● **What the task requires**: Repeat the data in full and exactly. Leave the pictures out.
┄┄┄┄┄┄┄┄┄┄
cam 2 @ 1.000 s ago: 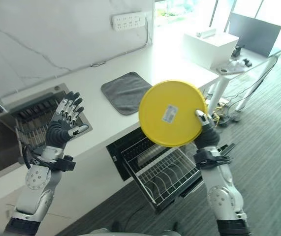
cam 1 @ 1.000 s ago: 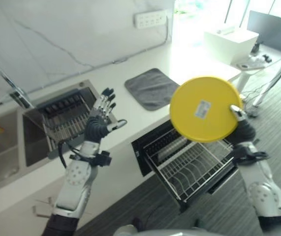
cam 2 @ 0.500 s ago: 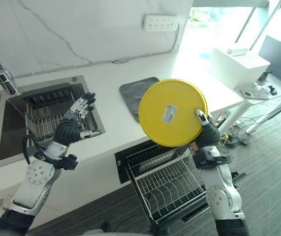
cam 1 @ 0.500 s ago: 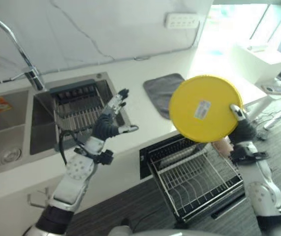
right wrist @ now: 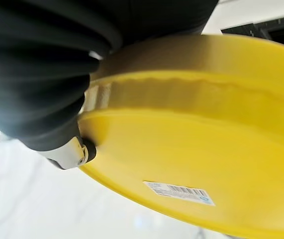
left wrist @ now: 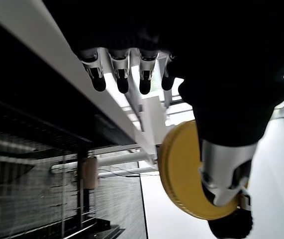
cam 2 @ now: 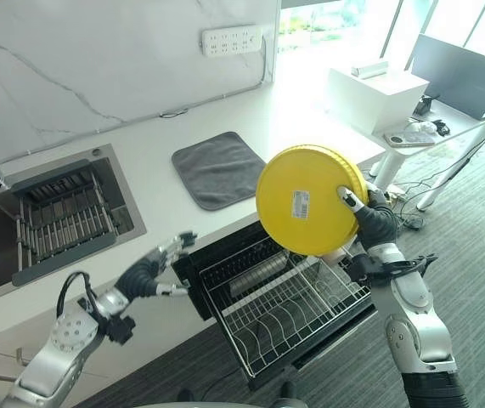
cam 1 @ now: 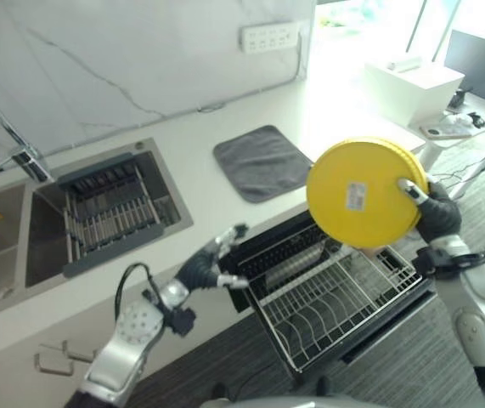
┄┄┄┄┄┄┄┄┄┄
● **Solved problem**:
cam 2 @ 1.000 s ago: 
cam 1 @ 1.000 s ago: 
cam 2 @ 0.500 s ago: 
cam 1 @ 0.500 s ago: 
right wrist @ now: 
left wrist @ now: 
cam 2 @ now: 
cam 1 @ now: 

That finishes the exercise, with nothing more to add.